NOTE: It's recommended you start with something simple first. If you wish to do more, come back to it after you've completed the rest of the sections. It can be interesting to look at the distribution of classes in the training, validation and test set. Is the distribution the same? Are there more examples of some classes than others?


In [3]:
print(" ")
print("Training samples distribution per class")

n_samples=[]    
for i in range(0, n_classes):
    n_samples.append(X_train[y_train == i].shape[0])
    
class_list = np.asarray(list(zip(class_list, n_samples)))

plt.figure(figsize=(10, 2))
plt.bar(range(0, n_classes), n_samples,color='blue',edgecolor='black')
plt.title("Training samples per class")
plt.xlabel("Id")
plt.ylabel("Number of samples")
plt.show()

print(" ")
print("Validation samples distribution per class")

n_samples=[]    
for i in range(0, n_classes_v):
    n_samples.append(X_validation[y_validation == i].shape[0])

plt.figure(figsize=(10, 2))
plt.bar(range(0, n_classes), n_samples,color='blue',edgecolor='black')
plt.title("Validation samples per class")
plt.xlabel("Id")
plt.ylabel("Number of samples")
plt.show()

print(" ")
print("Testing samples distribution per class")

n_samples=[]    
for i in range(0, n_classes_t):
    n_samples.append(X_test[y_test == i].shape[0])

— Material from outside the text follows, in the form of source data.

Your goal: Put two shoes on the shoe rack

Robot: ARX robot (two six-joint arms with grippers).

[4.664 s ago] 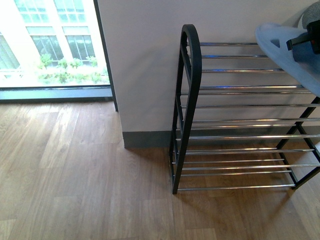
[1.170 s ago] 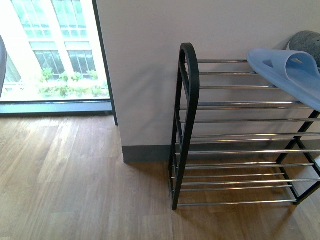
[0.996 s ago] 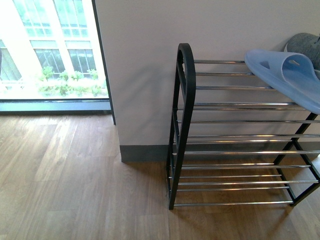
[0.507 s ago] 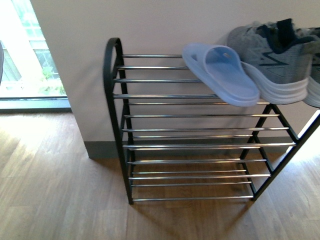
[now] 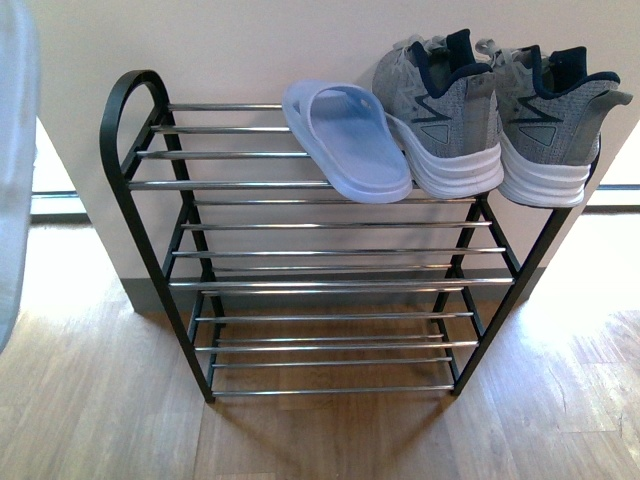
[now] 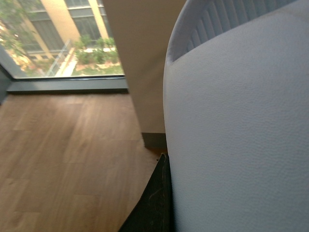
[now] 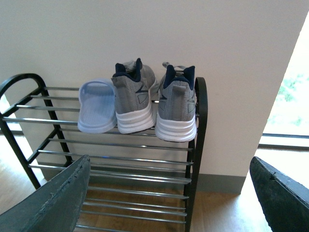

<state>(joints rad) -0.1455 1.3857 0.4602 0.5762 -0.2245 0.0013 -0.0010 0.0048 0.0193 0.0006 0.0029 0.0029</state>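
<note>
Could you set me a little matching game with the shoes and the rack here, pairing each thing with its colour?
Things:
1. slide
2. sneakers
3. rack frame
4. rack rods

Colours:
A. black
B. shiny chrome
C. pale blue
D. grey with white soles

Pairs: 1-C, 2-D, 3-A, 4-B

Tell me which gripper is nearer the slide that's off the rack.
Left. The loose slide fills the left wrist view, pressed against that gripper's finger; the right gripper hangs open before the shoe rack.
</note>
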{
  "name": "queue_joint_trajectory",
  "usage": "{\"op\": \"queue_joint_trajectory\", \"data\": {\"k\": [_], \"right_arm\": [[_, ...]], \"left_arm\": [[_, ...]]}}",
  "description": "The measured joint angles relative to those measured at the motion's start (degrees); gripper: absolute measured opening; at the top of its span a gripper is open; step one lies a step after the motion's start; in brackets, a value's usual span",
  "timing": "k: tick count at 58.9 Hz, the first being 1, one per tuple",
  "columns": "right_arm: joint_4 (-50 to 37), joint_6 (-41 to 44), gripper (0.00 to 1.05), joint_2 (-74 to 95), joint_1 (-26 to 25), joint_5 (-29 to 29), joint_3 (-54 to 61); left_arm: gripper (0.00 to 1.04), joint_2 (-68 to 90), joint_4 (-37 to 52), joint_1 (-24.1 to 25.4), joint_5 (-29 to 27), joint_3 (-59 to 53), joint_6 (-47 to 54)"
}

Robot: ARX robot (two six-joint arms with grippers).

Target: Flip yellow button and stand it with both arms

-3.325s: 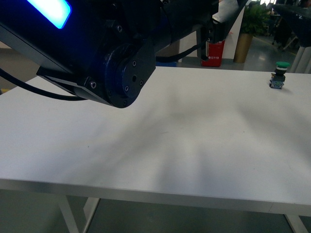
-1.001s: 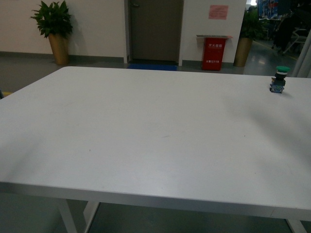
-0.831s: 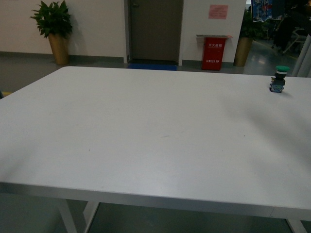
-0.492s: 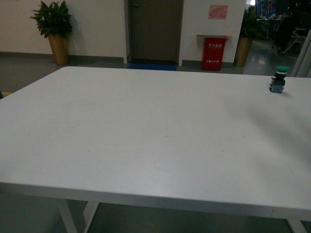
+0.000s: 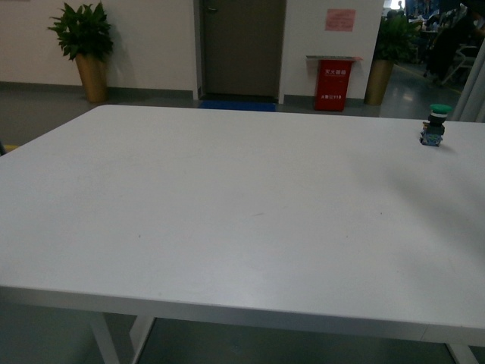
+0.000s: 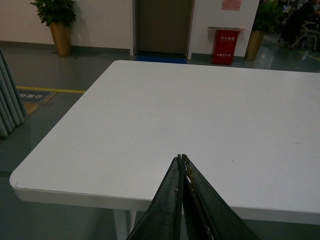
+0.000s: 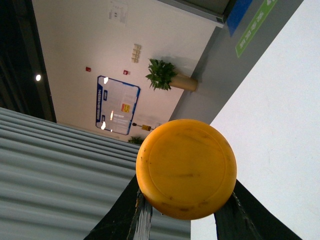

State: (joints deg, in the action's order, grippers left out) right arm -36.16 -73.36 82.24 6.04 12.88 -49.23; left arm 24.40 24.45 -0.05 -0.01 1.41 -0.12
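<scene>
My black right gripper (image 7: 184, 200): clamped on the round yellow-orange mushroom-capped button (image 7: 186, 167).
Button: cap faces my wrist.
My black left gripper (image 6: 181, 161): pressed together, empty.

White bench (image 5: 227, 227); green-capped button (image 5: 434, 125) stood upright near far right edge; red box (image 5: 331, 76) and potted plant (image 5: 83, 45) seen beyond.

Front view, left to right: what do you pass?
Potted plant → door → red box → second potted plant → green button, standing at the far right of the table.
</scene>
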Motion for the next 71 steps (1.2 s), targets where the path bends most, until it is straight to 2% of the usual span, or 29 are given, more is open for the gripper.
{"op": "queue_joint_trajectory", "data": {"k": [37, 43, 71], "right_arm": [[1.7, 1.0, 0.28, -1.3, 0.6, 0.0, -0.1], [1.8, 1.1, 0.28, -1.3, 0.7, 0.0, -0.4], [1.9, 1.2, 0.28, -1.8, 0.9, -0.2, -0.5]], "left_arm": [[0.04, -14.7, -14.6, 0.0, 0.0, 0.0, 0.0], [0.04, -22.3, -23.9, 0.0, 0.0, 0.0, 0.0], [0.04, -24.2, -24.4, 0.0, 0.0, 0.0, 0.0]]}}
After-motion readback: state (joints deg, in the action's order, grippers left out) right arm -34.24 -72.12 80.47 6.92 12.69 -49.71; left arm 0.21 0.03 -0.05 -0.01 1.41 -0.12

plt.figure(figsize=(10, 2))
plt.bar(range(0, n_classes), n_samples,color='blue',edgecolor='black')
plt.title("Testing samples per class")
plt.xlabel("Id")
plt.ylabel("Number of samples")
plt.show()


 
Training samples distribution per class
 
Validation samples distribution per class
 
Testing samples distribution per class

Select one train image:


In [4]:
### German sign images are already 32x32
import cv2
import random

# Visualizations will be shown in the notebook.
%matplotlib inline

n_classes_csv = len(class_list)
n_samples=[]    
for i in range(0, n_classes):
    n_samples.append(X_train[y_train == i].shape[0])
    
class_list = np.asarray(list(zip(class_list, n_samples)))

index = random.randint(0, len(X_train))
image = X_train[index].squeeze()

plt.figure(figsize=(1,1))
plt.imshow(image)
print("Classifier ID = ", y_train[index], ", Description = ", class_list[y_train[index],0])


Classifier ID =  7 , Description =  ['Speed limit (100km/h)' '1290']

Step 2: Design and Test a Model Architecture

Design and implement a deep learning model that learns to recognize traffic signs. Train and test your model on the German Traffic Sign Dataset.

The LeNet-5 implementation shown in the classroom at the end of the CNN lesson is a solid starting point. You'll have to change the number of classes and possibly the preprocessing, but aside from that it's plug and play!

With the LeNet-5 solution from the lecture, you should expect a validation set accuracy of about 0.89. To meet specifications, the validation set accuracy will need to be at least 0.93. It is possible to get an even higher accuracy, but 0.93 is the minimum for a successful project submission.

There are various aspects to consider when thinking about this problem:

  • Neural network architecture (is the network over or underfitting?)
  • Play around preprocessing techniques (normalization, rgb to grayscale, etc)
  • Number of examples per label (some have more than others).
  • Generate fake data.

Here is an example of a published baseline model on this problem. It's not required to be familiar with the approach used in the paper but, it's good practice to try to read papers like these.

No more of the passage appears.